Le Joueur d'échecs est lui aussi irrésistible, malgré des incohérences plus flagrantes que dans l'autre fantaisie slave. Il me semble que le montage suggérait qu'un personnage avait le temps de parcourir en deux heures un trajet qui avait pris plus d'une semaine aux héros dans l'autre sens, mais ce sera à revoir pour vérifier, en compagnie d'une poignée d'ellipses qui m'avaient dérangé dans la conclusion. L'abandon d'une piste sensationnelle, également, était regrettable, sans nuire pour autant au plaisir infini ressenti en phase de découverte. Il faut dire que les images sont tellement belles qu'on est forcément sous le charme: l'anniversaire dans les jardins, illuminé de lampions et de fusées d'artifice, est en quelque sorte la version nocturne du bal masqué dalmate chez Tarakanova, alors que les sentiments se retrouvent exacerbés par la Lune, comme souvent vectrice de conflits. Quant au bal travesti à la cour de Russie, l'humour généré par le renversement des genres accompagne les illusions des protagonistes, qui cherchent à profiter de l'occasion pour se tirer d'un très mauvais pas. Néanmoins, le clou du spectacle, après la bataille de Vilnius, reste la partie d'échecs sous haute tension, portée par le visage nerveux de Marcelle Dullin qui, fidèle à l'air du temps, cherche à tromper l'automate en sacrifiant son honneur, l'impératrice en eût-elle jamais.

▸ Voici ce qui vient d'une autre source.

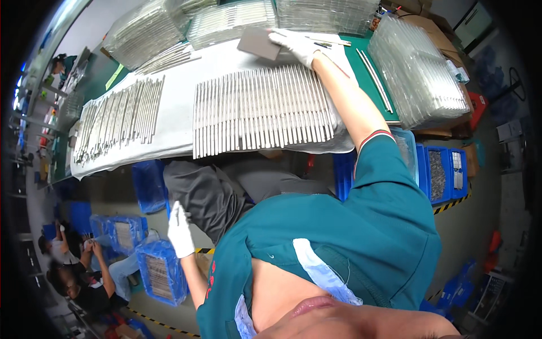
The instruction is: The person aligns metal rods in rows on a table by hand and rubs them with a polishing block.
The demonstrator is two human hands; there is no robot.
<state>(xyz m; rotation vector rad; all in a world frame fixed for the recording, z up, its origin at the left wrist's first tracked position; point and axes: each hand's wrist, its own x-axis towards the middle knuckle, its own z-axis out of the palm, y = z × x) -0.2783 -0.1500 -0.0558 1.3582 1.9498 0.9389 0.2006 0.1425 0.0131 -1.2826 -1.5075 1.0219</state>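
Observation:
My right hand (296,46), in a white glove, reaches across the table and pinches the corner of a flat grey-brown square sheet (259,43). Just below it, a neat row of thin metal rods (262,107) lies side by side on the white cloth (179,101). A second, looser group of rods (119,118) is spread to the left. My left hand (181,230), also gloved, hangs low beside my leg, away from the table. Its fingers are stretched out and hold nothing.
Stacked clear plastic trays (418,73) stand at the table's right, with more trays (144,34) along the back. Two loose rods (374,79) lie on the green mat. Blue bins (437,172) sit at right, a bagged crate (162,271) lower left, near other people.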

À la fin, ces jeux de masques nous emportent dans un tourbillon de rêves et d'ardents désirs, au gré d'images magnifiques montées avec une mécanique aussi ingénieuse que celle des automates vivants, qui n'ont pas peur de vouloir trouver, eux aussi, leur place dans le monde. De l'impératrice aux pantins, en passant par les rivaux politiques, toutes les factions se dupent l'une l'autre, intriguant de la sorte d'autant plus à chaque séquence. C'est à la fois rythmé et surprenant, n'altérant en rien le plaisir qu'il y a à les revoir.